For an EM field, let us list a set of well-known properties [7,8], that underlies this study. To this goal, let $\{{\vec{E},\vec{H}} \}$ be the electric and magnetic fields propagating through spaces free of electric charges and electric currents. According to the energy conservation law, the energy density of an EM field balances the linear momentum flux, namely, the Poynting vector $\vec{P} \equiv \textrm{Re} ({{{\vec{E}}^\ast } \times \vec{H}} )$. The Poynting vector itself is decomposable into its orbital and spin energy fluxes as $\vec{P} = {\vec{F}^o} + {\vec{F}^s}$. By ${\vec{F}^s} \equiv \nabla \times \left( {{\textstyle{1 \over 2}}\vec{S}} \right)$, the spin energy flux is proportional to the curl of the ‘spin angular momentum density’ $\vec{S}$ (SAM density for short) [8–10]. The polarization state of an EM field is characterized by the SAM density $\vec{S} \equiv {\mathop{\rm Im}\nolimits} ({{{\vec{E}}^\ast } \times \vec{E}} )$ which is in turn serves as the helicity flux according to the helicity conservation law [7]. The orbital angular momentum (OAM) $\vec{r} \times {\vec{F}^o}$ and the spin angular momentum (SAM) $\vec{r} \times {\vec{F}^s}$ are formed by taking cross products respectively of the orbital and spin energy fluxes with the displacement vector $\vec{r}$ from a certain point in space.
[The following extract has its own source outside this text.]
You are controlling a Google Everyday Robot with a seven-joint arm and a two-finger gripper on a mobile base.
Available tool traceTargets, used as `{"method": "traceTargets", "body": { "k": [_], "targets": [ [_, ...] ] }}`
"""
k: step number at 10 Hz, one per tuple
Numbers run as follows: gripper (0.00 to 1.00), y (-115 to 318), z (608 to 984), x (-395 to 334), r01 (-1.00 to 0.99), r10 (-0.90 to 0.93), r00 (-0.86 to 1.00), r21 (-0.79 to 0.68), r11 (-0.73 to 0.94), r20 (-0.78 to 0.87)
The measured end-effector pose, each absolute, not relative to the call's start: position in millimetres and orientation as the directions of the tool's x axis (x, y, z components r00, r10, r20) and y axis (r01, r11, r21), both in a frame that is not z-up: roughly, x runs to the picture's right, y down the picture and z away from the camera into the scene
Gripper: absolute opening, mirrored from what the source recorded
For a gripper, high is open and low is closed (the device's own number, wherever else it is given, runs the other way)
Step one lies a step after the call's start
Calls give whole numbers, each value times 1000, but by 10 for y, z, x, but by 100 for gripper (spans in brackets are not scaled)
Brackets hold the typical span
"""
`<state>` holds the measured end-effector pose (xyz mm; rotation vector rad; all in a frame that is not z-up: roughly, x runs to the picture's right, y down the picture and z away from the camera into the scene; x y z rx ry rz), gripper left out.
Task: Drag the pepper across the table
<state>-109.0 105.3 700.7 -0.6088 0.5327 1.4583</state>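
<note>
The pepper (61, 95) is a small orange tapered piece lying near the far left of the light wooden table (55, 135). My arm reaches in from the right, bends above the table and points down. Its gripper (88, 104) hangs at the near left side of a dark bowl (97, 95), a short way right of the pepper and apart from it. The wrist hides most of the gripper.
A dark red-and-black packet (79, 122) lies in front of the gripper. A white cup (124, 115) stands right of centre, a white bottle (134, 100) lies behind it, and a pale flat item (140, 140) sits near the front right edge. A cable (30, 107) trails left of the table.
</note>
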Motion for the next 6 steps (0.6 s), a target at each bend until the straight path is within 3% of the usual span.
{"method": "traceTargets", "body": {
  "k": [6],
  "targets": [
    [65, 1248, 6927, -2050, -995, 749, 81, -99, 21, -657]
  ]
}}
Of an OAM and a SAM, an OAM has been known to be a key player in many applications, for instance, as in communication channels. Since we are largely concerned with the polarization states, let us take an example in optical fabrication. The distinction between linearly and circularly polarized EM waves plays a great role in fabricating nanoneedles of helical structures [11]. Of course, the hydrodynamical and thermal deformations of materials into such nanoneedles exert nonnegligible impacts on the final shapes. For instance, polarization-sensitive azo-polymers get moved by the intensity gradients of an EM field along a certain polarization direction [11]. In a certain application, a SAM is effective without the help of an OAM, for instance, in fabricating surface helical relief [11].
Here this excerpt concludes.